■ Assigned task:
What's wanted here is the full listing below, repeated exactly, with no images in it.

■ Exercise data:

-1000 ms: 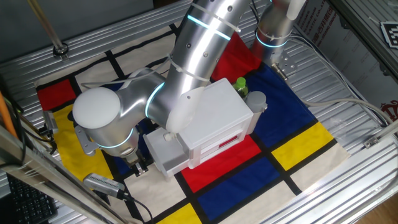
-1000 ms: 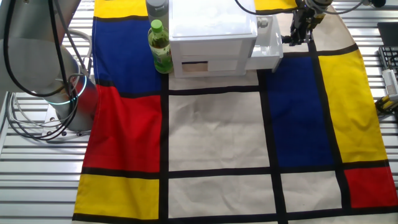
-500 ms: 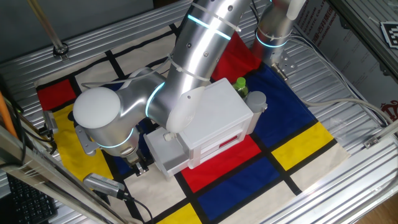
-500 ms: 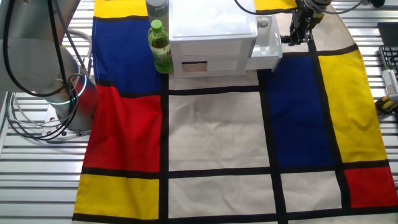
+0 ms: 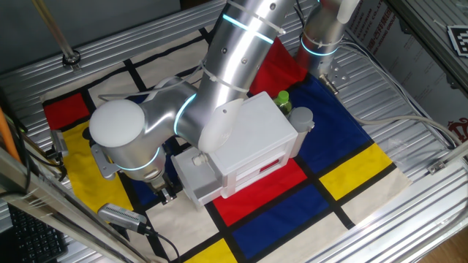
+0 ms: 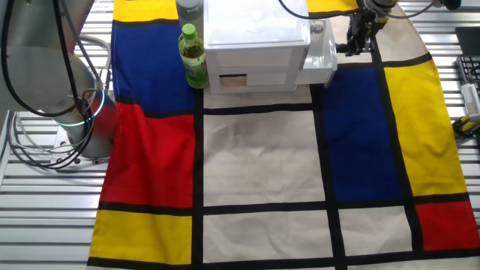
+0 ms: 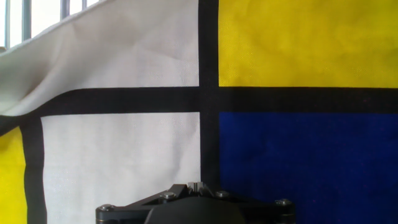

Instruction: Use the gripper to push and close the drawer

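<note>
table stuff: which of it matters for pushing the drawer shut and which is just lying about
Part of the job:
- gripper, beside the drawer's front
- drawer, sticking out of the cabinet's side
- white cabinet that the drawer slides into

Just lying about:
- green bottle beside the cabinet
- second silver arm base
- coloured cloth under everything
</note>
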You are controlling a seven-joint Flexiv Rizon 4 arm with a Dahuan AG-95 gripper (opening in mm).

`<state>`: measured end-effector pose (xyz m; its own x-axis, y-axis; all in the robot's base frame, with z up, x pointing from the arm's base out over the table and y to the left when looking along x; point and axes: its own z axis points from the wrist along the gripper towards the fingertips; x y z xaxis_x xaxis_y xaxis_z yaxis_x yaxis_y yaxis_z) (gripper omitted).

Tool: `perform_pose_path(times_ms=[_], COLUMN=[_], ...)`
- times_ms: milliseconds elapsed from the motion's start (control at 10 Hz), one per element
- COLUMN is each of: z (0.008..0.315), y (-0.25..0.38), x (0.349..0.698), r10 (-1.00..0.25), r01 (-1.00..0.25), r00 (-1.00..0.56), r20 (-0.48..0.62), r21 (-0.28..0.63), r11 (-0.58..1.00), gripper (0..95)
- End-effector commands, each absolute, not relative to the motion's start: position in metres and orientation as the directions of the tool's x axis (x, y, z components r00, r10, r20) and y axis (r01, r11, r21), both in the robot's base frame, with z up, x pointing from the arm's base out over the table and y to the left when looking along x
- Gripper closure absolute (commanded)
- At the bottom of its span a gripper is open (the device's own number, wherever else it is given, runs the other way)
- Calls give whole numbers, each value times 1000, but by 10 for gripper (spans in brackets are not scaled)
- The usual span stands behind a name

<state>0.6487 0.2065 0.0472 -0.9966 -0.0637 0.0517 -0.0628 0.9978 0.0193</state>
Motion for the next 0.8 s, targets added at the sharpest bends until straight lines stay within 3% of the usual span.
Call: perform_pose_path(times_ms=[100,800], z=[47,50], y=[206,204], x=[648,642], r10=[-65,-67], r01=[-64,-66], r00=[-997,-996], r20=[53,57], r21=[19,22], r11=[998,998], gripper=[950,950])
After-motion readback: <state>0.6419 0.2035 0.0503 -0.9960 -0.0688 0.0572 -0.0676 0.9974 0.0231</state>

■ Reply:
-1000 ms: 
-1000 ms: 
-500 ms: 
-500 ms: 
+0 ms: 
+0 ms: 
+0 ms: 

Instruction: Use the gripper to push and close the drawer

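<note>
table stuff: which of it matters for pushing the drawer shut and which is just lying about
Part of the job:
- gripper, beside the drawer's front
- drawer, sticking out of the cabinet's side
- white cabinet that the drawer slides into

Just lying about:
- green bottle beside the cabinet
- second silver arm base
- coloured cloth under everything
</note>
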You are controlling a seven-joint Flexiv Rizon 4 arm with a Dahuan AG-95 gripper (opening in mm).

`<state>`: measured end-effector pose (xyz m; its own x-axis, y-axis; all in the robot's base frame, with z up, x pointing from the arm's base out over the table and y to the left when looking along x; point and axes: its own z axis points from the wrist along the gripper towards the fingertips; x y z xaxis_x xaxis_y xaxis_z yaxis_x yaxis_y yaxis_z) (gripper omitted).

Tool: `perform_pose_path(times_ms=[_], COLUMN=[_], ...)`
- times_ms: milliseconds elapsed from the motion's start (control at 10 Hz), one per element
- COLUMN is each of: z (0.008..0.315), y (-0.25..0.38), x (0.349..0.698), r10 (-1.00..0.25), r01 (-1.00..0.25), r00 (-1.00..0.56), r20 (-0.48..0.62), r21 (-0.28..0.63), r11 (-0.58..1.00), gripper (0..95)
- End-effector commands, each absolute, not relative to the motion's start: position in metres and orientation as the directions of the tool's x axis (x, y, z components r00, r10, r20) and y axis (r01, r11, r21), both in the robot's base frame, with z up, x pointing from the arm's base out over the table and y to the left when looking along x
- Gripper closure absolute (commanded)
- At the bottom of its span a gripper is open (the device's own number, wherever else it is given, runs the other way)
- Calls give whole numbers, each value times 1000, but by 10 for gripper (spans in brackets are not scaled)
- The usual span stands behind a name

<state>0.6487 0.2065 0.0472 -0.9966 -0.0637 0.0517 -0.0628 0.9978 0.0193</state>
Motion for the next 0.8 s, targets added at the sharpest bends until straight lines stay within 3% of the usual span.
Call: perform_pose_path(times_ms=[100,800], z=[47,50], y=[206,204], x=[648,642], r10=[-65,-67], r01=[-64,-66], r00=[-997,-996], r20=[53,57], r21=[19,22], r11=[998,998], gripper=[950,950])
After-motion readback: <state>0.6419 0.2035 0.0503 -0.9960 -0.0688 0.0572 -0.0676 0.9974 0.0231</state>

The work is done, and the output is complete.